Extracted material START

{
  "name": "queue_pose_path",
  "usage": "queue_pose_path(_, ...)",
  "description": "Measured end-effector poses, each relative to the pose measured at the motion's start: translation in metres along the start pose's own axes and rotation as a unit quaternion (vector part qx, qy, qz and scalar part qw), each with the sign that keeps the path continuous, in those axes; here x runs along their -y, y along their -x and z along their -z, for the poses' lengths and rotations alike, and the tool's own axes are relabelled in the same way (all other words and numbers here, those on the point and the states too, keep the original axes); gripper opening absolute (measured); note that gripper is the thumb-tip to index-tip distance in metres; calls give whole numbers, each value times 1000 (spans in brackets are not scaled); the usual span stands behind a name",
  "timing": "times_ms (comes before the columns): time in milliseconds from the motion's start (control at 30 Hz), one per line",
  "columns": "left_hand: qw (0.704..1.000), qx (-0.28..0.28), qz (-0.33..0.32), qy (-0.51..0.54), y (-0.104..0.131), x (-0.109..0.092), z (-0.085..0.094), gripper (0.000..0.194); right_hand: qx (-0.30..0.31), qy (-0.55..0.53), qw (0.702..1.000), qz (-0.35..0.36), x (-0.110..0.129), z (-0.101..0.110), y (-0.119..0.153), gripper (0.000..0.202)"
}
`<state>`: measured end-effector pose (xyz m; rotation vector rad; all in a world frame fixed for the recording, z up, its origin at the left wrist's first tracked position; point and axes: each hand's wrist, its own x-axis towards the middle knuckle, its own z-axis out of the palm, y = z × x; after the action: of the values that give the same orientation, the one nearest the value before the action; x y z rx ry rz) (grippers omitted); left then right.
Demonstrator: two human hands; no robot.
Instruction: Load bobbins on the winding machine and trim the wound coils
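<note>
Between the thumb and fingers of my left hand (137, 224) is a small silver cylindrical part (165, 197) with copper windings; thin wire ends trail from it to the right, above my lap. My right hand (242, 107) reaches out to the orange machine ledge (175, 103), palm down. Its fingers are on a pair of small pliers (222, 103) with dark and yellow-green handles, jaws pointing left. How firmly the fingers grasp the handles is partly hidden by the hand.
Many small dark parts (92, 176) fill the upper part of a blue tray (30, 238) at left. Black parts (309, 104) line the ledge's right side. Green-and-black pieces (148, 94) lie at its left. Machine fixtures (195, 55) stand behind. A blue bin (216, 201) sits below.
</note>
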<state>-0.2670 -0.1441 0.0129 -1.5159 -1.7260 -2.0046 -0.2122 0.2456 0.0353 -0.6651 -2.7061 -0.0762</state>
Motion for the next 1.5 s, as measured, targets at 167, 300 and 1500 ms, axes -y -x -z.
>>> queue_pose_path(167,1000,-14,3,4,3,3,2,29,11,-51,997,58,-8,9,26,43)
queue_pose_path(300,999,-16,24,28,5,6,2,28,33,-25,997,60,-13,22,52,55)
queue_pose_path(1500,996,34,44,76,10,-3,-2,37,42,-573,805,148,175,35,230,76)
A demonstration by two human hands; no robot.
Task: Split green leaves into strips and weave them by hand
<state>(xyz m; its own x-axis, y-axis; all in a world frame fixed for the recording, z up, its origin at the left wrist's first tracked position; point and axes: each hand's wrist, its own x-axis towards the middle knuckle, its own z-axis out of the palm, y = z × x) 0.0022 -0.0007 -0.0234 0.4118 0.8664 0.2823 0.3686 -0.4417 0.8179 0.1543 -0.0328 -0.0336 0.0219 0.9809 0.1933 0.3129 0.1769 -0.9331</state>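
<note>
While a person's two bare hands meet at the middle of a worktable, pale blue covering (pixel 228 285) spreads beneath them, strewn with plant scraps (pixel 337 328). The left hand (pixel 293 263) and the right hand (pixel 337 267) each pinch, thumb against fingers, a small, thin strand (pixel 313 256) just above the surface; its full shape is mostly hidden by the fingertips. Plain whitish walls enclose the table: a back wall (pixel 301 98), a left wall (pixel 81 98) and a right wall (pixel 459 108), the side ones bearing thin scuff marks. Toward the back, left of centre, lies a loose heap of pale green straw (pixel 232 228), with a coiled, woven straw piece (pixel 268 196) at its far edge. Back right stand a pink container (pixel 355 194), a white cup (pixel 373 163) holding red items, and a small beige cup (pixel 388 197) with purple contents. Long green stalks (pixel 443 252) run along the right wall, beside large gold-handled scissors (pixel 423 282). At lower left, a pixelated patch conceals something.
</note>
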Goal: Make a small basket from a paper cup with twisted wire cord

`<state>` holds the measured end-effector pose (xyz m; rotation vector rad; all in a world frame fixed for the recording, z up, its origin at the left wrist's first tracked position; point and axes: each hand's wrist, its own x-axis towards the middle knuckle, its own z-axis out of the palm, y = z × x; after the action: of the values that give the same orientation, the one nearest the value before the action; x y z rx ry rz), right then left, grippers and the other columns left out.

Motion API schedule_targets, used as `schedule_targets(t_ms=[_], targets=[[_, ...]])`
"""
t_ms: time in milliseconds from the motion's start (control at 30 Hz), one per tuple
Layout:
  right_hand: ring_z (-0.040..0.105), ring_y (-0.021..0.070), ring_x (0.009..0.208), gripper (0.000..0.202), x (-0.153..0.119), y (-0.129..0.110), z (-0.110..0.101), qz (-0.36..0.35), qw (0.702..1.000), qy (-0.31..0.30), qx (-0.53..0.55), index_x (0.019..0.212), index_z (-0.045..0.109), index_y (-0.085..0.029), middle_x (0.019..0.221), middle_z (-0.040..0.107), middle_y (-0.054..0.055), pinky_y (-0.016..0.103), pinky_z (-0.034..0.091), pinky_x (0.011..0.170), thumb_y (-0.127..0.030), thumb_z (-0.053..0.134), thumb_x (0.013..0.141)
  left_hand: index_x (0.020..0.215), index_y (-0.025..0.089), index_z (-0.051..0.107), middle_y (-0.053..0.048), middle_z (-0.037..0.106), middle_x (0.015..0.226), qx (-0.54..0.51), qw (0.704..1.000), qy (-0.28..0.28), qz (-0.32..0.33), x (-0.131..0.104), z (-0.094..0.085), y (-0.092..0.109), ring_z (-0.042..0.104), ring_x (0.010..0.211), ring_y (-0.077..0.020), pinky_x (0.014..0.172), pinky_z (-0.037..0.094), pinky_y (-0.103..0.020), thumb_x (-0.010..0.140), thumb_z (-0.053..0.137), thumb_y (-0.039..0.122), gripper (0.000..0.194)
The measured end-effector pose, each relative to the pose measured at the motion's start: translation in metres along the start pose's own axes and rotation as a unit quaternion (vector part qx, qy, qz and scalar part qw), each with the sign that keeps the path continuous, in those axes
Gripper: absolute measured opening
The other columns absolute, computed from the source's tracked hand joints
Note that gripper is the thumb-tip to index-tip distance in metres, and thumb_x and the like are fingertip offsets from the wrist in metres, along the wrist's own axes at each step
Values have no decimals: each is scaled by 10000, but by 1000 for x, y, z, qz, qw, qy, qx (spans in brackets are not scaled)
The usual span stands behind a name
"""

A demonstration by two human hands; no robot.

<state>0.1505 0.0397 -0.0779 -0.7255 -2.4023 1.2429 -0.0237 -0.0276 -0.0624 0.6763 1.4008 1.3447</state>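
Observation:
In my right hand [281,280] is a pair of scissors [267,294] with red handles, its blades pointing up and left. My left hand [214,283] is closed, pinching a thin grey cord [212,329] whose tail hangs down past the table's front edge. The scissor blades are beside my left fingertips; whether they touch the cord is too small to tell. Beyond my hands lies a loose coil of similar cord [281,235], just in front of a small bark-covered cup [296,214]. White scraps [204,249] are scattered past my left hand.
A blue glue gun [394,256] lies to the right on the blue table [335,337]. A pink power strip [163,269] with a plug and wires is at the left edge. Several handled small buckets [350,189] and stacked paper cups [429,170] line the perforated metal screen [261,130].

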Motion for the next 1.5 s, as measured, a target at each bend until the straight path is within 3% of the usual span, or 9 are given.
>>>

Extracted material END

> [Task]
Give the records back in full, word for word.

> [Output below]
{
  "name": "queue_pose_path",
  "usage": "queue_pose_path(_, ...)",
  "description": "Measured end-effector poses, each relative to the pose measured at the motion's start: translation in metres along the start pose's own axes and rotation as a unit quaternion (vector part qx, qy, qz and scalar part qw), each with the sign that keeps the path continuous, in those axes; here x runs along their -y, y along their -x and z along their -z, for the poses' lengths and rotations alike, and the tool's own axes are relabelled in the same way (all other words and numbers here, those on the point and the states too, keep the original axes); gripper opening absolute (measured); note that gripper is the thumb-tip to index-tip distance in metres; calls give whole numbers, each value times 1000 (spans in brackets are not scaled); the usual span stands behind a name",
  "timing": "times_ms (comes before the columns): time in milliseconds from the motion's start (control at 30 Hz), one per line",
  "columns": "left_hand: qw (0.704..1.000), qx (-0.28..0.28), qz (-0.33..0.32), qy (-0.51..0.54), y (-0.104..0.131), x (-0.109..0.092), z (-0.085..0.094), gripper (0.000..0.194); right_hand: qx (-0.30..0.31), qy (-0.55..0.53), qw (0.702..1.000), qz (-0.35..0.36), x (-0.110..0.129), z (-0.101..0.110), y (-0.119..0.153), gripper (0.000..0.202)"
}
`<state>`: measured end-effector pose (xyz m; rotation vector rad; all in a world frame fixed for the recording, z up, its origin at the left wrist's first tracked position; point and axes: each hand's wrist, its own x-axis towards the middle knuckle, its own z-axis out of the palm, y = z × x; after the action: of the values that give the same orientation, the one nearest the value before the action; x y z rx ry rz) (grippers omitted); left then right.
Demonstrator: two human hands; no robot.
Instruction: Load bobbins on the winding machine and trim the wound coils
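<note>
Between the thumb and fingers of my left hand (137, 224) is a small silver cylindrical part (165, 197) with copper windings; thin wire ends trail from it to the right, above my lap. My right hand (242, 107) reaches out to the orange machine ledge (175, 103), palm down. Its fingers are on a pair of small pliers (222, 103) with dark and yellow-green handles, jaws pointing left. How firmly the fingers grasp the handles is partly hidden by the hand.
Many small dark parts (92, 176) fill the upper part of a blue tray (30, 238) at left. Black parts (309, 104) line the ledge's right side. Green-and-black pieces (148, 94) lie at its left. Machine fixtures (195, 55) stand behind. A blue bin (216, 201) sits below.
</note>
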<state>-0.2670 -0.1441 0.0129 -1.5159 -1.7260 -2.0046 -0.2122 0.2456 0.0353 -0.6651 -2.7061 -0.0762</state>
Motion for the next 1.5 s, as measured, targets at 167, 300 and 1500 ms, axes -y -x -z.
>>> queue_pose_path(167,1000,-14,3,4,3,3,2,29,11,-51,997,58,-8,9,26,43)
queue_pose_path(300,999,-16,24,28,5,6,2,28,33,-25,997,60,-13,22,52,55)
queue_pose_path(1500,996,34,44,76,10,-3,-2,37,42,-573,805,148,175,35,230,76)
A demonstration by two human hands; no robot.
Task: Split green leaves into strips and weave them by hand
<state>(xyz m; its own x-axis, y-axis; all in a world frame fixed for the recording, z up, its origin at the left wrist's first tracked position; point and axes: each hand's wrist, its own x-axis towards the middle knuckle, its own z-axis out of the palm, y = z × x) 0.0022 -0.0007 -0.0234 0.4118 0.8664 0.2823 0.3686 -0.4417 0.8179 0.1543 -0.0328 -0.0336 0.0219 0.9809 0.1933 0.3129 0.1769 -0.9331</state>
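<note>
While a person's two bare hands meet at the middle of a worktable, pale blue covering (pixel 228 285) spreads beneath them, strewn with plant scraps (pixel 337 328). The left hand (pixel 293 263) and the right hand (pixel 337 267) each pinch, thumb against fingers, a small, thin strand (pixel 313 256) just above the surface; its full shape is mostly hidden by the fingertips. Plain whitish walls enclose the table: a back wall (pixel 301 98), a left wall (pixel 81 98) and a right wall (pixel 459 108), the side ones bearing thin scuff marks. Toward the back, left of centre, lies a loose heap of pale green straw (pixel 232 228), with a coiled, woven straw piece (pixel 268 196) at its far edge. Back right stand a pink container (pixel 355 194), a white cup (pixel 373 163) holding red items, and a small beige cup (pixel 388 197) with purple contents. Long green stalks (pixel 443 252) run along the right wall, beside large gold-handled scissors (pixel 423 282). At lower left, a pixelated patch conceals something.
</note>
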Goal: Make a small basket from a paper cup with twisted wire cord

`<state>` holds the measured end-effector pose (xyz m; rotation vector rad; all in a world frame fixed for the recording, z up, its origin at the left wrist's first tracked position; point and axes: each hand's wrist, its own x-axis towards the middle knuckle, its own z-axis out of the palm, y = z × x; after the action: of the values that give the same orientation, the one nearest the value before the action; x y z rx ry rz), right then left, grippers and the other columns left out.

Motion API schedule_targets, used as `schedule_targets(t_ms=[_], targets=[[_, ...]])`
"""
t_ms: time in milliseconds from the motion's start (control at 30 Hz), one per tuple
Layout:
  right_hand: ring_z (-0.040..0.105), ring_y (-0.021..0.070), ring_x (0.009..0.208), gripper (0.000..0.202), x (-0.153..0.119), y (-0.129..0.110), z (-0.110..0.101), qz (-0.36..0.35), qw (0.702..1.000), qy (-0.31..0.30), qx (-0.53..0.55), index_x (0.019..0.212), index_z (-0.045..0.109), index_y (-0.085..0.029), middle_x (0.019..0.221), middle_z (-0.040..0.107), middle_y (-0.054..0.055), pinky_y (-0.016..0.103), pinky_z (-0.034..0.091), pinky_x (0.011..0.170), thumb_y (-0.127..0.030), thumb_z (-0.053..0.134), thumb_x (0.013..0.141)
  left_hand: index_x (0.020..0.215), index_y (-0.025..0.089), index_z (-0.051..0.107), middle_y (-0.053..0.048), middle_z (-0.037..0.106), middle_x (0.015..0.226), qx (-0.54..0.51), qw (0.704..1.000), qy (-0.28..0.28), qz (-0.32..0.33), x (-0.131..0.104), z (-0.094..0.085), y (-0.092..0.109), ring_z (-0.042..0.104), ring_x (0.010..0.211), ring_y (-0.077..0.020), pinky_x (0.014..0.172), pinky_z (-0.037..0.094), pinky_y (-0.103..0.020), thumb_x (-0.010..0.140), thumb_z (-0.053..0.137), thumb_y (-0.039..0.122), gripper (0.000..0.194)
The measured end-effector pose, each relative to the pose measured at the motion's start: translation in metres along the start pose's own axes and rotation as a unit quaternion (vector part qx, qy, qz and scalar part qw), each with the sign that keeps the path continuous, in those axes
Gripper: absolute measured opening
The other columns absolute, computed from the source's tracked hand joints
Note that gripper is the thumb-tip to index-tip distance in metres, and thumb_x and the like are fingertip offsets from the wrist in metres, along the wrist's own axes at each step
Values have no decimals: each is scaled by 10000, but by 1000 for x, y, z, qz, qw, qy, qx (spans in brackets are not scaled)
The usual span stands behind a name
"""

A demonstration by two human hands; no robot.

<state>0.1505 0.0397 -0.0779 -0.7255 -2.4023 1.2429 -0.0237 -0.0276 -0.0624 0.6763 1.4008 1.3447</state>
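Observation:
In my right hand [281,280] is a pair of scissors [267,294] with red handles, its blades pointing up and left. My left hand [214,283] is closed, pinching a thin grey cord [212,329] whose tail hangs down past the table's front edge. The scissor blades are beside my left fingertips; whether they touch the cord is too small to tell. Beyond my hands lies a loose coil of similar cord [281,235], just in front of a small bark-covered cup [296,214]. White scraps [204,249] are scattered past my left hand.
A blue glue gun [394,256] lies to the right on the blue table [335,337]. A pink power strip [163,269] with a plug and wires is at the left edge. Several handled small buckets [350,189] and stacked paper cups [429,170] line the perforated metal screen [261,130].
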
Motion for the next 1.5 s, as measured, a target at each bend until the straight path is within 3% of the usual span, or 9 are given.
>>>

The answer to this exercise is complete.